ASSIGNMENT: Give back exactly the lines from the beginning of the listing below to the line holding "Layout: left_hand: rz", both ends included; the pictures stay out.

<<<<

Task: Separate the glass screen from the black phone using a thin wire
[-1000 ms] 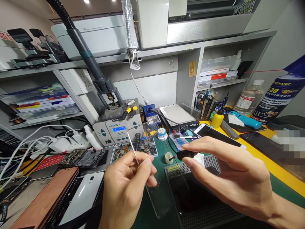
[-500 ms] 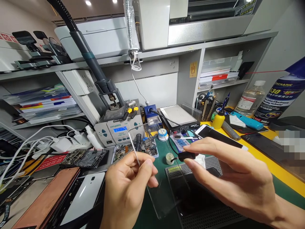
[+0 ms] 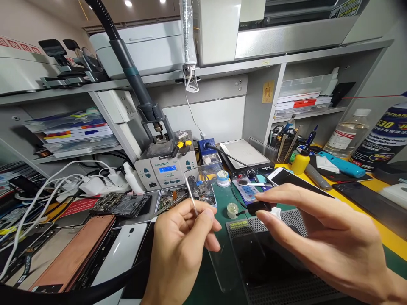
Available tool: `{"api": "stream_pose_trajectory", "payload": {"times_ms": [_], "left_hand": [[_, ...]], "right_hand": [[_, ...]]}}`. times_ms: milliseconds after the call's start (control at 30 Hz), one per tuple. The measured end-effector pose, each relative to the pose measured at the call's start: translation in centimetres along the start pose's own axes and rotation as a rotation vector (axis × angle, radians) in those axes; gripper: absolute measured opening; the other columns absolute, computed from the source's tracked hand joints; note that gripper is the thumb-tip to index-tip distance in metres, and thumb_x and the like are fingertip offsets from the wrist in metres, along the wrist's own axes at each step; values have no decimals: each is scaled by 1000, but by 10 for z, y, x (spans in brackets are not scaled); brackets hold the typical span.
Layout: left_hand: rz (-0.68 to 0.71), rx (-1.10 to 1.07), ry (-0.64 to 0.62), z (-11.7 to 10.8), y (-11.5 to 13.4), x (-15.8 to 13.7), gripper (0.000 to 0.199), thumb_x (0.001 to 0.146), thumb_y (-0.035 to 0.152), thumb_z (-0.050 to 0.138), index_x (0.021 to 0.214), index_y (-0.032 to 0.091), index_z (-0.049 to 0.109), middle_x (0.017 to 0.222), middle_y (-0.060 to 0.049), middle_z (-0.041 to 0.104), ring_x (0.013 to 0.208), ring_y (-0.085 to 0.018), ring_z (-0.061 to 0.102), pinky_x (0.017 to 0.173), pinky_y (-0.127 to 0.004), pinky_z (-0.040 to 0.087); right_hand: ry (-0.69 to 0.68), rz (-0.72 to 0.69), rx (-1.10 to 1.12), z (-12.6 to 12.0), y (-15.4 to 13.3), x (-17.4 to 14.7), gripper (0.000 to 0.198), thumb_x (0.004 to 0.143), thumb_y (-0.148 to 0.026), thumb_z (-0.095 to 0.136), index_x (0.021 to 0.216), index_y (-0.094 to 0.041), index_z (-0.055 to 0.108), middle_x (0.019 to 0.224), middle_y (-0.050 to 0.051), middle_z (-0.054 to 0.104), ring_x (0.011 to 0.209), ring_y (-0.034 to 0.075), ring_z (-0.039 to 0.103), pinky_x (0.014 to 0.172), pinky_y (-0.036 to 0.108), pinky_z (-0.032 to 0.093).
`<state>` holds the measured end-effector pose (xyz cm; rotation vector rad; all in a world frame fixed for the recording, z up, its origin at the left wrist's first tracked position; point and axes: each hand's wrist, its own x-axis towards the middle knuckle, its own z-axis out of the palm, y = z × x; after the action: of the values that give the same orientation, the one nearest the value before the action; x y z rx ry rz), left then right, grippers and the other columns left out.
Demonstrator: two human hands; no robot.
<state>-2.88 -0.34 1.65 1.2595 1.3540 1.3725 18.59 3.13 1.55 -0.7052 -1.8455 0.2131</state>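
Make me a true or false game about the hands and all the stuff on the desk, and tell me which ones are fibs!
1. The left hand holds a thin see-through piece. True.
2. The yellow bottle is lying on its side. False: the yellow bottle stands upright.
3. The little display on the grey box glows red. False: the display glows blue.
4. The right hand pinches a small black thing between thumb and finger. True.
5. The two hands are touching each other. False: there is a gap between them.
6. A copper-coloured panel lies among the phone parts on the left side of the picture. True.
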Motion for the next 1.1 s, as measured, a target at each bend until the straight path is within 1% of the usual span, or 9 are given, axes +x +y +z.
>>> {"api": "stream_pose_trajectory", "payload": {"times_ms": [167, 233, 300, 400, 467, 667, 800, 967, 1100], "left_hand": [[-48, -65, -14, 1, 2, 1, 24, 87, 37, 64, 75, 17, 71, 66, -1, 69, 46, -12, 62, 50, -24, 48], [-63, -73, -24, 2, 1, 2, 24, 87, 36, 63, 76, 17, 71, 66, -1, 69, 44, -12, 62, 49, -24, 49], [-69, -66, -36, 3, 2, 2, 24, 86, 36, 63, 76, 16, 72, 66, -1, 69, 43, -12, 62, 48, -24, 48], [-84, -53, -47, 4, 3, 2, 24, 86, 36, 64, 76, 16, 72, 67, -1, 70, 43, -12, 61, 48, -24, 48], [-99, -49, -49, 5, 4, 0, 23, 86, 36, 64, 77, 16, 72, 67, -1, 70, 43, -11, 61, 49, -24, 48], [-129, -44, -36, 8, 10, -4, 24, 86, 35, 59, 77, 17, 71, 65, 0, 68, 44, -12, 59, 49, -25, 46], [-141, -31, -21, 9, 13, -5, 24, 85, 36, 59, 77, 17, 70, 65, 0, 69, 44, -12, 59, 50, -26, 45], [-135, -33, -14, 10, 14, -6, 24, 84, 36, 58, 76, 17, 70, 64, -1, 68, 43, -12, 58, 50, -26, 45], [-134, -29, -15, 10, 14, -6, 24, 84, 36, 58, 76, 17, 70, 63, -1, 68, 43, -12, 58, 49, -27, 45]], "right_hand": [[48, 124, 6, 2, -2, 1, 25, 81, -16, 78, 103, -25, 76, 97, 1, 78, 80, 15, 71, 72, 23, 58], [34, 158, 38, 5, -3, 1, 24, 81, -17, 78, 104, -26, 76, 99, 1, 79, 83, 15, 71, 71, 22, 58], [2, 166, 72, 7, -5, 1, 27, 82, -17, 78, 107, -28, 75, 102, 0, 78, 87, 16, 71, 75, 24, 57], [-41, 144, 103, 10, -7, -1, 31, 82, -15, 78, 109, -28, 74, 103, 0, 77, 92, 17, 71, 84, 28, 55], [-61, 120, 131, 11, -7, -2, 32, 82, -14, 79, 110, -27, 74, 102, 1, 76, 93, 18, 70, 86, 30, 54], [-110, 68, 193, 14, -4, -1, 36, 81, -9, 77, 114, -24, 72, 99, 5, 74, 94, 22, 68, 85, 38, 54], [-93, 42, 169, 14, -5, 0, 35, 81, -7, 76, 113, -22, 73, 97, 7, 74, 92, 23, 68, 82, 39, 54], [-108, -7, 168, 13, -6, 2, 35, 81, -5, 74, 114, -18, 73, 92, 8, 73, 88, 23, 67, 84, 42, 54], [-107, -5, 168, 13, -5, 2, 35, 82, -4, 73, 114, -17, 73, 93, 10, 72, 88, 24, 66, 80, 42, 54]]}}
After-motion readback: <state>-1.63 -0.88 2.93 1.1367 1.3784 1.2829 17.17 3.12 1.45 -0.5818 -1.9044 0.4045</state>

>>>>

OUTPUT OF THE TASK:
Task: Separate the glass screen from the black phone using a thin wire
[-1000 ms] 
[-500 ms] 
[+0 ms] 
Available tool: `{"api": "stream_pose_trajectory", "payload": {"times_ms": [_], "left_hand": [[_, ...]], "right_hand": [[_, ...]]}}`. times_ms: milliseconds after the call's start (control at 30 Hz), one per tuple. The measured end-effector pose, each relative to the pose measured at the call's start: translation in centimetres along the start pose's own axes and rotation as a rotation vector (axis × angle, radians) in those axes; gripper: absolute measured opening; the other columns absolute, computed from the source's tracked hand joints; note that gripper is the thumb-tip to index-tip distance in metres, and thumb_x and the like are fingertip offsets from the wrist in metres, along the wrist's own axes at each step; values have no decimals: each is scaled by 1000, but by 10 for z, y, x (spans in brackets are not scaled); brackets hold the typical span.
Layout: left_hand: rz (-0.68 to 0.71), rx (-1.10 to 1.07), ry (-0.64 to 0.62), z (-11.7 to 10.8), y (-11.5 to 13.4), x (-15.8 to 13.7), gripper (0.000 to 0.199), thumb_x (0.001 to 0.146), thumb_y (-0.035 to 0.152), thumb_z (-0.050 to 0.138), index_x (0.021 to 0.214), index_y (-0.032 to 0.091), index_z (-0.049 to 0.109), middle_x (0.017 to 0.222), middle_y (-0.060 to 0.049), middle_z (-0.041 to 0.104), ring_x (0.013 to 0.208), ring_y (-0.085 to 0.018), ring_z (-0.061 to 0.102), pinky_x (0.017 to 0.173), pinky_y (-0.127 to 0.004), pinky_z (-0.040 to 0.087); right_hand: ry (-0.69 to 0.68), rz (-0.72 to 0.69), rx (-1.10 to 1.12), z (-12.6 to 12.0), y (-15.4 to 13.3), x (-17.4 to 14.7), gripper (0.000 to 0.198), thumb_x (0.004 to 0.143), thumb_y (-0.148 to 0.026), thumb_z (-0.095 to 0.136), index_x (0.021 to 0.216), index_y (-0.094 to 0.041), index_z (-0.055 to 0.108), middle_x (0.019 to 0.224), middle_y (-0.050 to 0.051), middle_z (-0.054 to 0.104), ring_x (0.011 to 0.209), ring_y (-0.034 to 0.075), ring_z (-0.039 to 0.103), pinky_x (0.014 to 0.172), pinky_y (-0.036 to 0.108), pinky_z (-0.032 to 0.093).

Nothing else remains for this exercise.